As the name implies, an instance method can only be called when the class has been instantiated. When I heard that, it was a like a "Duh" moment for me. Okay, so I can call them like this:
require_once 'Foo.php';$foo = new Foo();$instance = $foo->instance();
Seems easy enough. Now what about the double colon? (Fun fact: in PHP, it's referred to as "T_PAAMAYIM_NEKUDOTAYIM", but its jargon name is the "scope resolution operator") Well, we can call static methods in a class by using the double colon, and we don't have to instantiate the class to use them. If a method is public, static, and the class file is included, we don't have to instantiate it to use it.
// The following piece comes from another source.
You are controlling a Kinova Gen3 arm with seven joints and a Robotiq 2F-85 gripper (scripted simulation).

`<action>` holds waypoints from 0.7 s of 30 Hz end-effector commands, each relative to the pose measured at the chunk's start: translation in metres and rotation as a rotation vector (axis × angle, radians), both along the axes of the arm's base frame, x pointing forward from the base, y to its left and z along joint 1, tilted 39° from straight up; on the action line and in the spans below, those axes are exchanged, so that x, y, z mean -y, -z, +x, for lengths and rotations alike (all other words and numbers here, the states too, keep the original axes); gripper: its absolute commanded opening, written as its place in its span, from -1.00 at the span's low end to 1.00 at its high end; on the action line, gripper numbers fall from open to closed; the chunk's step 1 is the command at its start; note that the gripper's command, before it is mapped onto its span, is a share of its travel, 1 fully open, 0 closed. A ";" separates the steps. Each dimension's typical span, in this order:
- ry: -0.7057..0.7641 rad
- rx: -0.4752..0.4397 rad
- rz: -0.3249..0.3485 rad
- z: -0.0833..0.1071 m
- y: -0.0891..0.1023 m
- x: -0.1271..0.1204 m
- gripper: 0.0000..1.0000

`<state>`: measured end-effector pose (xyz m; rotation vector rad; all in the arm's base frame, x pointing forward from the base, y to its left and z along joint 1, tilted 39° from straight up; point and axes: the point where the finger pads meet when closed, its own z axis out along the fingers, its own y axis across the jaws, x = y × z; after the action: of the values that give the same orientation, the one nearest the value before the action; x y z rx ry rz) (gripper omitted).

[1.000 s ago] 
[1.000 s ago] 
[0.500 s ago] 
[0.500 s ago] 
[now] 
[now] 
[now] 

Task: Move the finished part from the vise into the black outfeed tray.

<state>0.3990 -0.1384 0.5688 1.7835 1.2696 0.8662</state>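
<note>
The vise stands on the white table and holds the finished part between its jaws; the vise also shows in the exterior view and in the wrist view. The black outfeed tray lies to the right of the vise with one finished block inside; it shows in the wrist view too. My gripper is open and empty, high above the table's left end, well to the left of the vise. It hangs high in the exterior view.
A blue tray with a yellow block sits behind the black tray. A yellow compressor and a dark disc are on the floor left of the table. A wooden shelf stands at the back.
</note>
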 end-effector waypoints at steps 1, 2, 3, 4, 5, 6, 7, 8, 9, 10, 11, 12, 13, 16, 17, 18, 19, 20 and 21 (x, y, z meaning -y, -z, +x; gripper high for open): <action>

All we do is add the keyword "static" when we're defining our method, and voilĂ , we have access:
require_once 'Foo.php';$static = Foo::notInstance();
Quick sidebar: There's more to using the :: than this with inheritance and accessing other methods inside of a class, but at its heart, this is all we need to get access to the static methods in the class.
How you define your methods and attributes is up to you, but I tend to put helper methods in a static role, and put my more core methods in an instance role. I've heard it's common to use static functions in local development environments (three lines of code vs. two is the only marginal benefit I see in doing that), but again, it's up to you.